Description of the task: Please return the listing exactly as it stands, skipping any pictures.

____________________

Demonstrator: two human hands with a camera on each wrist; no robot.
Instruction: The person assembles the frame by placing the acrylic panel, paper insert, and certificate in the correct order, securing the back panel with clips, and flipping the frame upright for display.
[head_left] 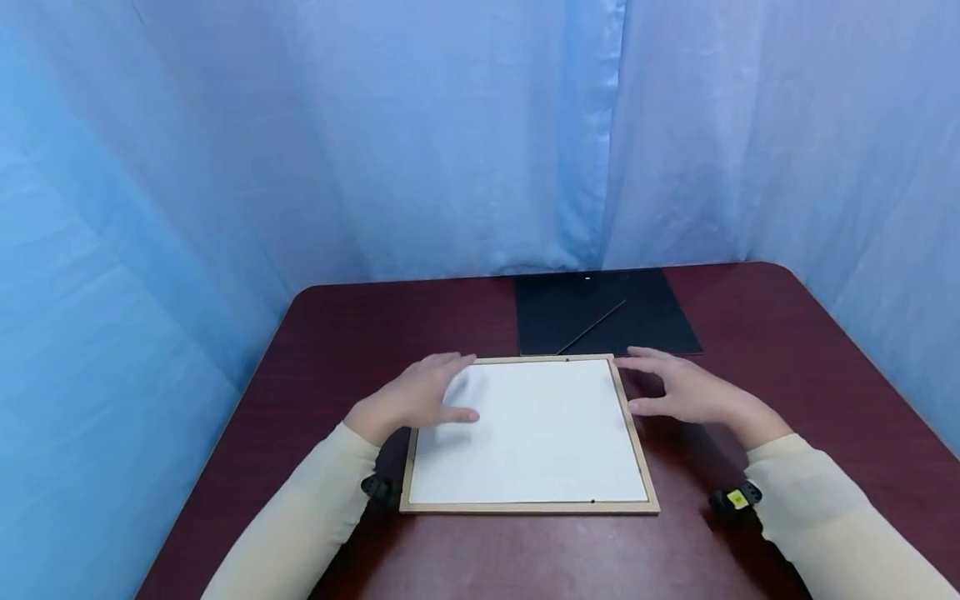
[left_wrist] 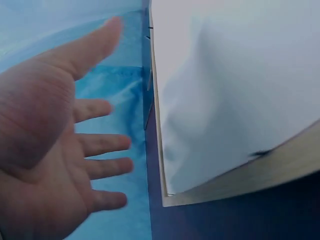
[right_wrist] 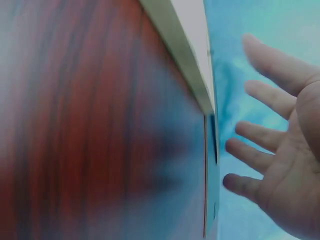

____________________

Output for this task:
Demonstrator: two human hands with a camera on each wrist; no robot.
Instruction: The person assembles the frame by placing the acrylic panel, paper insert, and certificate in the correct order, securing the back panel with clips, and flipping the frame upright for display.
[head_left] 
[left_wrist] 
[right_wrist] 

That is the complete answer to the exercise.